Work item
Extract every entry word for word. Skip the pictures.

(Stored data entries)
-- Opening Marker --

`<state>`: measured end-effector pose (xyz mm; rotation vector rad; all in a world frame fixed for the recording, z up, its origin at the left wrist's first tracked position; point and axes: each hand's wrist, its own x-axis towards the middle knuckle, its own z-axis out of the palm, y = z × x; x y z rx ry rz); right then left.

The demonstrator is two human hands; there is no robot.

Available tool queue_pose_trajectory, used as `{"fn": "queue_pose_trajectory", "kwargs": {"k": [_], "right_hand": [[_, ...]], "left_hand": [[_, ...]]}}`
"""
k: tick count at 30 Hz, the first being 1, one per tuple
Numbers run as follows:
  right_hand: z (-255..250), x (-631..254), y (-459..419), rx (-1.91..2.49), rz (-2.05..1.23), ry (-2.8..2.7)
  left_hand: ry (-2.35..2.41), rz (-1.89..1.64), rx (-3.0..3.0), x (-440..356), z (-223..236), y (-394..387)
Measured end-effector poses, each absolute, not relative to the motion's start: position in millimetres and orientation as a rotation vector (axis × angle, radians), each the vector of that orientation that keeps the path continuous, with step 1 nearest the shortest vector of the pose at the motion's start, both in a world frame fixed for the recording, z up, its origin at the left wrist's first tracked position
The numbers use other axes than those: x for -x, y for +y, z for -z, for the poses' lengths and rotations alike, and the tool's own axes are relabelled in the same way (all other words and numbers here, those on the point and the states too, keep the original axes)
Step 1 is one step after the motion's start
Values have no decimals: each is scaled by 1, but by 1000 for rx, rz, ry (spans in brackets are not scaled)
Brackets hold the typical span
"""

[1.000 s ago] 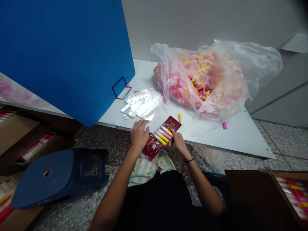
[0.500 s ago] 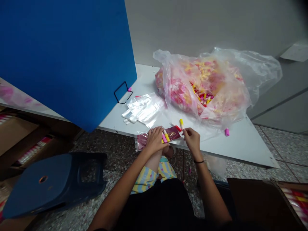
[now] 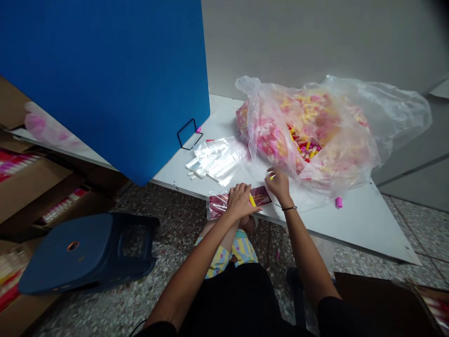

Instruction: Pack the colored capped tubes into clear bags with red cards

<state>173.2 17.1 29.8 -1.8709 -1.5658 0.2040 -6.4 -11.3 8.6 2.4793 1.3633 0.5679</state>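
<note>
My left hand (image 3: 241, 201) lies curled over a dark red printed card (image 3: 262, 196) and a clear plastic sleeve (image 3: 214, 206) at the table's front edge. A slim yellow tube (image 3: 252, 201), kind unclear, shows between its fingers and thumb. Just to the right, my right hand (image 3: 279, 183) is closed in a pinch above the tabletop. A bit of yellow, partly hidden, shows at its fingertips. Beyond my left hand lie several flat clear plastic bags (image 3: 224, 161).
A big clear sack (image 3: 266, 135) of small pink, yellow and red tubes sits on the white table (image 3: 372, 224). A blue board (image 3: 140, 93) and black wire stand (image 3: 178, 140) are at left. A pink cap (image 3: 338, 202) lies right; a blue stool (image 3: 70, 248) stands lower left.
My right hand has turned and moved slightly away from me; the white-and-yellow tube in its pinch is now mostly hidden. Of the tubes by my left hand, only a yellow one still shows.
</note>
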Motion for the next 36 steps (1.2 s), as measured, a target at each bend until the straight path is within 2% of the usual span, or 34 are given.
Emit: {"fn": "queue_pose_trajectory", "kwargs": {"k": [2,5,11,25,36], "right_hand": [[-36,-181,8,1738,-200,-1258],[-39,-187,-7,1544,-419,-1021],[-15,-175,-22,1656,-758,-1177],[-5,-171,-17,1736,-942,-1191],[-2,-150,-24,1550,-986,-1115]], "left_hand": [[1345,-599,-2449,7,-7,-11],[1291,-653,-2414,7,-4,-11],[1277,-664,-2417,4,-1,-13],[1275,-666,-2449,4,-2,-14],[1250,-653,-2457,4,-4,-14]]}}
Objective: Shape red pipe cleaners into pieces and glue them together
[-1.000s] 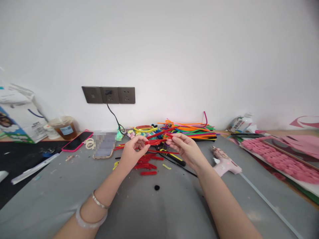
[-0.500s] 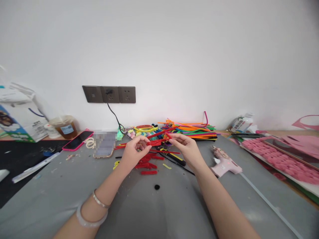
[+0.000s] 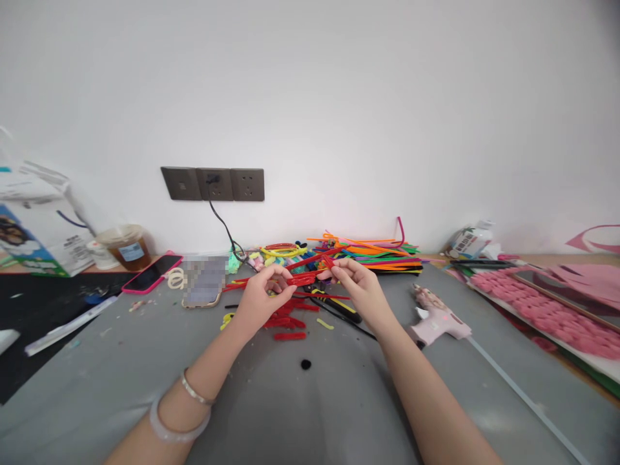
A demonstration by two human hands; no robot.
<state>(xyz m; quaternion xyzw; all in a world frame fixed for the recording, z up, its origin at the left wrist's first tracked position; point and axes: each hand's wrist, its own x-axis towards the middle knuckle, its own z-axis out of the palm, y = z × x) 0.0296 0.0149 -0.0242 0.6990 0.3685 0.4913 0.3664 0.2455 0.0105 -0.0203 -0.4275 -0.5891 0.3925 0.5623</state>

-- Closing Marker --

Written solution
`<state>`: measured end-effector pose (xyz mm; rotation vector rad; all in a world frame fixed for the recording, z up, its origin at the left wrist's first tracked position; point and axes: each hand's wrist, its own x-axis towards the middle knuckle, its own z-axis out of the palm, y = z × x; x y z rx ry rz); right then left.

The demonstrator is two human hands; there is no robot.

Available tool queue_pose_trajectory, used as `{"fn": "queue_pose_trajectory", "kwargs": {"k": [_], "right_hand": [[_, ...]], "left_hand": [[_, ...]]}}`
"""
k: tick count at 30 Hz, the first being 1, one per tuple
Numbers run as follows:
  right_hand: z (-255..250), x (-631..254), y (-459..419), rx (-1.91..2.49), rz (-2.05..1.23), ry (-2.8..2.7)
  left_hand: ry (-2.35..2.41), rz (-1.89..1.64), rx (-3.0..3.0), x (-440..356), z (-223..236), y (-394..387)
Measured end-effector poses, each absolute, not relative to the motion's start: position in millimetres and orientation as a rotation vector (axis × angle, radians), each the vector of that orientation that keeps the path continuous, with step 1 nearest the shortest vector of the pose at the motion's start, both in a world frame fixed for the recording, z up, its origin at the left wrist's first tracked position
The numbers use other axes than those: x for -x, y for +y, z for -z, for the poses' lengths and rotations alike, and the tool's own axes are relabelled in the same way (all other words and numbers here, those on the point and the states too, keep the original axes)
Step 1 is one step after the motion's start
Values have no decimals: each is scaled by 1, but by 1000 for rx, rz, ry (spans in brackets are not scaled)
Brackets hold the typical span
"""

[1.000 s ago] 
[0.500 s ago] 
[now] 

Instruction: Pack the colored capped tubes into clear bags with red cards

<state>173.2 17.1 29.8 -1.8709 -1.5658 0.2040 -6.4 -11.3 8.6 2.4793 1.3633 0.5679</state>
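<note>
My left hand (image 3: 241, 201) lies curled over a dark red printed card (image 3: 262, 196) and a clear plastic sleeve (image 3: 214, 206) at the table's front edge. A slim yellow tube (image 3: 252, 201), kind unclear, shows between its fingers and thumb. Just to the right, my right hand (image 3: 279, 183) is closed in a pinch above the tabletop. A bit of yellow, partly hidden, shows at its fingertips. Beyond my left hand lie several flat clear plastic bags (image 3: 224, 161).
A big clear sack (image 3: 266, 135) of small pink, yellow and red tubes sits on the white table (image 3: 372, 224). A blue board (image 3: 140, 93) and black wire stand (image 3: 178, 140) are at left. A pink cap (image 3: 338, 202) lies right; a blue stool (image 3: 70, 248) stands lower left.
My right hand has turned and moved slightly away from me; the white-and-yellow tube in its pinch is now mostly hidden. Of the tubes by my left hand, only a yellow one still shows.
</note>
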Motion for the next 36 steps (1.2 s), as measured, a target at each bend until the straight path is within 2% of the usual span, or 34 are given.
Emit: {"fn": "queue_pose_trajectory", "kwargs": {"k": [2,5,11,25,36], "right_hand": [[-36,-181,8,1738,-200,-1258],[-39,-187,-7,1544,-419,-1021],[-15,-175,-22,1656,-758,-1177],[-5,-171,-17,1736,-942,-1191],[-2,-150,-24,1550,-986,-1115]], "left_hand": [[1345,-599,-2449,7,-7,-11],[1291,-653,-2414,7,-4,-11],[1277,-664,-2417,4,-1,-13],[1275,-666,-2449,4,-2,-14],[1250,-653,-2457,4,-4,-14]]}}
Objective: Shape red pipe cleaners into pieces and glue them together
[-1.000s] 
[-0.500s] 
[+0.000s] 
A demonstration by two human hands; no robot.
<state>(xyz m; quaternion xyzw; all in a world frame fixed for the recording, z up, its origin at the left wrist's first tracked position; point and axes: each hand's wrist, its own x-axis towards the middle knuckle, its own z-axis out of the palm, y = z × x) 0.0296 0.0149 -0.0242 0.6990 0.3685 0.4913 0.3664 0.2455 0.0105 -0.0203 -0.4275 -0.5891 0.3925 0.5623</state>

The output contains the complete answer to the exercise.